● Information
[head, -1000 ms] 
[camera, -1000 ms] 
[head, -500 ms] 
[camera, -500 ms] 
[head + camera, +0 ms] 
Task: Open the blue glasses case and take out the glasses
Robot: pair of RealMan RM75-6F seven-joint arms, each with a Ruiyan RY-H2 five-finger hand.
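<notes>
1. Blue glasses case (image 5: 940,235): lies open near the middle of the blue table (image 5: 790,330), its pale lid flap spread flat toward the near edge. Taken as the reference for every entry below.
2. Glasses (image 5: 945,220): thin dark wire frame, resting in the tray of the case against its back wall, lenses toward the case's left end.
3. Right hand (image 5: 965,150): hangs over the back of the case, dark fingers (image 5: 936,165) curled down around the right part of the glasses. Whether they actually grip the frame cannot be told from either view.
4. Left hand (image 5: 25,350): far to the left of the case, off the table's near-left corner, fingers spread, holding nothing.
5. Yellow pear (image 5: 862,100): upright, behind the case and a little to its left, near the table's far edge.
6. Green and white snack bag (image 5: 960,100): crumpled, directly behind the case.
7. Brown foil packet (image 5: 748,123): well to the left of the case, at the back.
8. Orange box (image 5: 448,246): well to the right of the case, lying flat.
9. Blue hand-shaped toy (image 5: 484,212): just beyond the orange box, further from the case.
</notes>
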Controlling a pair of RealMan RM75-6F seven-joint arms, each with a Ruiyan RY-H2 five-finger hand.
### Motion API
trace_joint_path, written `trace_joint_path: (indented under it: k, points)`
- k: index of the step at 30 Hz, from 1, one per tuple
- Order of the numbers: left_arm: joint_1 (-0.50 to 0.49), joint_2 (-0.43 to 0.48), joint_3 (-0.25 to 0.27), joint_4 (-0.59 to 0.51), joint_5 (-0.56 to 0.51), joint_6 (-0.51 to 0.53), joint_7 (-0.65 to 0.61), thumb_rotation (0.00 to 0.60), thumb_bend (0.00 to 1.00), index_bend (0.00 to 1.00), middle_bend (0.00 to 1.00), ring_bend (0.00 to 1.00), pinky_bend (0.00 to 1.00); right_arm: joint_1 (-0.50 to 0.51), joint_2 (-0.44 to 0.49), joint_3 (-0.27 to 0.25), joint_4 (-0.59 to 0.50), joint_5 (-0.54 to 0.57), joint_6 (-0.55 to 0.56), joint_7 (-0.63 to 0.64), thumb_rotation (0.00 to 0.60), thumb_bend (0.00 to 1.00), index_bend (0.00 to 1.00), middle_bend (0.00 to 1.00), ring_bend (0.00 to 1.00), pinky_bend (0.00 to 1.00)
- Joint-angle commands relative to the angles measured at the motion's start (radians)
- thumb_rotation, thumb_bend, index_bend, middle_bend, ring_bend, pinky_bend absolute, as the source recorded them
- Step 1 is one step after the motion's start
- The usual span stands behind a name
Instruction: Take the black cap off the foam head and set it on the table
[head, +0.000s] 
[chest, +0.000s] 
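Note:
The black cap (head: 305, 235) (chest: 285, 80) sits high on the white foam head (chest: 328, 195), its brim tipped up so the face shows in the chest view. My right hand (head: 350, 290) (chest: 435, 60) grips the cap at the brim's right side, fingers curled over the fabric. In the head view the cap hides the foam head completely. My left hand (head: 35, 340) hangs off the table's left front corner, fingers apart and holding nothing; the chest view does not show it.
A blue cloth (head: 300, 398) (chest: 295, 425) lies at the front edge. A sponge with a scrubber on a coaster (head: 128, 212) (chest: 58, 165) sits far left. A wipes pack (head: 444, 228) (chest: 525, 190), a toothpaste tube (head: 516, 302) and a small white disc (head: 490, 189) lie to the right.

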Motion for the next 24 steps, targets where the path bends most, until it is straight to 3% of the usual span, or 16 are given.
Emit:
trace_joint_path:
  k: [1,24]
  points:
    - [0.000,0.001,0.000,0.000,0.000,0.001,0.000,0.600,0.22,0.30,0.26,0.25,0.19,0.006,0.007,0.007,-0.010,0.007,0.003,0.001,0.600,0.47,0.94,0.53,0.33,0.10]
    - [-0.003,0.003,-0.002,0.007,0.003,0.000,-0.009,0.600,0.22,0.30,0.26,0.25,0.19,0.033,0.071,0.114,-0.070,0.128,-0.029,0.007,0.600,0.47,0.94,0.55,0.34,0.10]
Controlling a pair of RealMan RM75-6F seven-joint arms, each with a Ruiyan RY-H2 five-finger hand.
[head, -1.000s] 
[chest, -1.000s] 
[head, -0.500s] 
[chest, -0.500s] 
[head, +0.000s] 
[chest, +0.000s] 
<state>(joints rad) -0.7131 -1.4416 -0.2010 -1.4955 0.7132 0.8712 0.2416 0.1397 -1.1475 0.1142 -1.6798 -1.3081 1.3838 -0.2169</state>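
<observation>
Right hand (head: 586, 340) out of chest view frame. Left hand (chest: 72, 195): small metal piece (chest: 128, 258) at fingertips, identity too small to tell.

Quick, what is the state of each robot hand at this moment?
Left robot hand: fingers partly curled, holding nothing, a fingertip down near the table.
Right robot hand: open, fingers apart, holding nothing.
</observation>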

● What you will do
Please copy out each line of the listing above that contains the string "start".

● Task response
- Joint-angle commands relative to the angles measured at the motion's start (radians)
- Step 1 is one step after the motion's start

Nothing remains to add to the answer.